Credo che uno stato d’incertezza corrisponda ad uno stato di veglia per la coscienza. È quando siamo soddisfatti, appagati e al sicuro che ci dimentichiamo di tutto e non guardiamo più all’esterno, ci addormentiamo. Nell’incertezza ci accorgiamo dell’altro, perché ne abbiamo bisogno; quando siamo incerti ci accorgiamo del valore delle cose, perché ne avvertiamo la precarietà, l’intrinseca fragilità, la concreta possibilità di non disporne più.

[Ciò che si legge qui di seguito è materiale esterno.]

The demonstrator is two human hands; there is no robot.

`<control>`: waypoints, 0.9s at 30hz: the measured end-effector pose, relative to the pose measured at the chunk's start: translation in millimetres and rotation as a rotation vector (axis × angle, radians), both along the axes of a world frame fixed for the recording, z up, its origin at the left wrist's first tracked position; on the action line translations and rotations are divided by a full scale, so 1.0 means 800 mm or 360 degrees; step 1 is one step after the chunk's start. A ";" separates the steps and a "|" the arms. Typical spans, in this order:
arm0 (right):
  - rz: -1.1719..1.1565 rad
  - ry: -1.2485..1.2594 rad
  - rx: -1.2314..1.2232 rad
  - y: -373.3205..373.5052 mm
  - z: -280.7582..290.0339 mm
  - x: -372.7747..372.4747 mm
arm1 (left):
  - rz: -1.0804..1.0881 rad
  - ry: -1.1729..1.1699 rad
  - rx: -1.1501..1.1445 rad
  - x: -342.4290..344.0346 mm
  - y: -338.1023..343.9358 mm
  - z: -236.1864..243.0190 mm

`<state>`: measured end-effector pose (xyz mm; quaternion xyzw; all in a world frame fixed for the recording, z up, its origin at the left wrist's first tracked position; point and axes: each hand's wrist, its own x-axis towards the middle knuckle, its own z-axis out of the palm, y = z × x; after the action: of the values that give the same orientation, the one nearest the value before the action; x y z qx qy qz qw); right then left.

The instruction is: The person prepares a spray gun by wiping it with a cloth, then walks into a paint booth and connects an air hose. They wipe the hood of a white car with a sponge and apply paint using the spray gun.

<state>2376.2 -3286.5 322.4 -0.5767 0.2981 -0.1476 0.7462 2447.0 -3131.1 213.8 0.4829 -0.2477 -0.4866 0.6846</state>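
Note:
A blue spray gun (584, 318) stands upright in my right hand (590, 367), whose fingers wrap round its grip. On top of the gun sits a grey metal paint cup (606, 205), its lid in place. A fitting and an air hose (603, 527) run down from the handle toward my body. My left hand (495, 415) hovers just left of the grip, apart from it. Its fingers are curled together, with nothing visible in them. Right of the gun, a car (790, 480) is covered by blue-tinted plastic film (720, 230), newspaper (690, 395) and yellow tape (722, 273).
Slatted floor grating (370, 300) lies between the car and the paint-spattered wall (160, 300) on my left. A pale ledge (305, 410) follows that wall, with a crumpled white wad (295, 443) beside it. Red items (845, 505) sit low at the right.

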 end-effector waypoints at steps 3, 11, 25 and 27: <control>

Di recente, parlando del tema della tragedia con il regista teatrale Romeo Castellucci, evidenziavamo proprio come l’arte servisse a bombardare le certezze: è brutto da dire in un momento in cui la realtà sta abbondantemente scavalcando l’arte nell’espletare questo ruolo, ma è la conferma di come l’arte possa risvegliare dal sonno la coscienza delle persone, soprattutto nell’opulento Occidente, sempre più addormentato nelle proprie presunte certezze.
In questa occasione il nostro lavoro entra in contatto con l’incertezza del reale, spingendo le persone a mettere in dubbio tutte le certezze che ci hanno portato fino a qui, sicurezze che riguardano i nostri consumi, abitudini spesso dannose per la vita del pianeta, o che magari hanno a che fare con la convinzione che non sia così fondamentale dialogare con l’altro, che soverchiare il prossimo con parole e atteggiamenti autoreferenziali e ‘sordi’ sia un’eventualità possibile, ordinaria.

In quale rapporto il Padiglione Italia si pone rispetto al tema/titolo della Biennale di Cecilia Alemani e come intercetta o interpreta la sua visione di arte in trasformazione?
EV_Ci siamo incontrati per pura coincidenza, come spesso accade. Non eravamo in contatto e non sapevamo su quali tematiche la sua ricerca curatoriale si sarebbe concentrata. Eppure si è creato un dialogo molto stringente tra l’afflato che ha dato vita al nostro Padiglione, una visione nonostante tutto ottimistica e catartica, e il nucleo tematico de Il latte dei sogni, le galassie concettuali che Cecilia Alemani ha costruito attraverso il meccanismo di mutamento, trasformazione e creazione di mondi possibili.
Ricollegandomi a quello che diceva Gian Maria, credo che un altro elemento di convergenza tra il nostro progetto e quello della mostra principale della Biennale sia la convinzione che l’arte debba fornire un punto di vista alternativo e complementare alle grandi questioni politiche e morali che ci troviamo ad attraversare in questo momento. Quando la realtà supera l’arte stessa nello scardinare le nostre certezze, ecco che immaginare dei mondi possibili e migliori diventa un atto di resistenza culturale.
Questo a sua volta si inscrive in quella che credo sia la ricerca curatoriale di Cecilia più ad ampio raggio, visto che il titolo del Padiglione Italia da lei curato nel 2017 era proprio Il mondo magico, uno dei migliori degli ultimi anni, testimonianza a sua volta di come la sua ricerca fosse già coerente con quello che quest’anno presenta in veste di curatrice dell’intera Biennale.

Qual è Il latte dei sogni di Eugenio Viola e Gian Maria Tosatti?
GMT_Per me credo corrisponda alla testimonianza che sempre trovo nelle persone che incontro. Viaggiare per il mondo mi dà la forza e l’ispirazione per svolgere quello che considero senza ombra di dubbio il lavoro dei miei sogni, l’occupazione che ho scelto di svolgere, non di certo una professione che mi sono ritrovato a svolgere per caso. Un lavoro che non si nutre della mia identità, ma della verità che incontro attraverso le persone con cui entro in contatto, una verità che queste persone mi consentono di poter maneggiare e riportare all’interno della mia arte.
EV_Per me Il latte dei sogni si materializza in una galassia di ottimismo.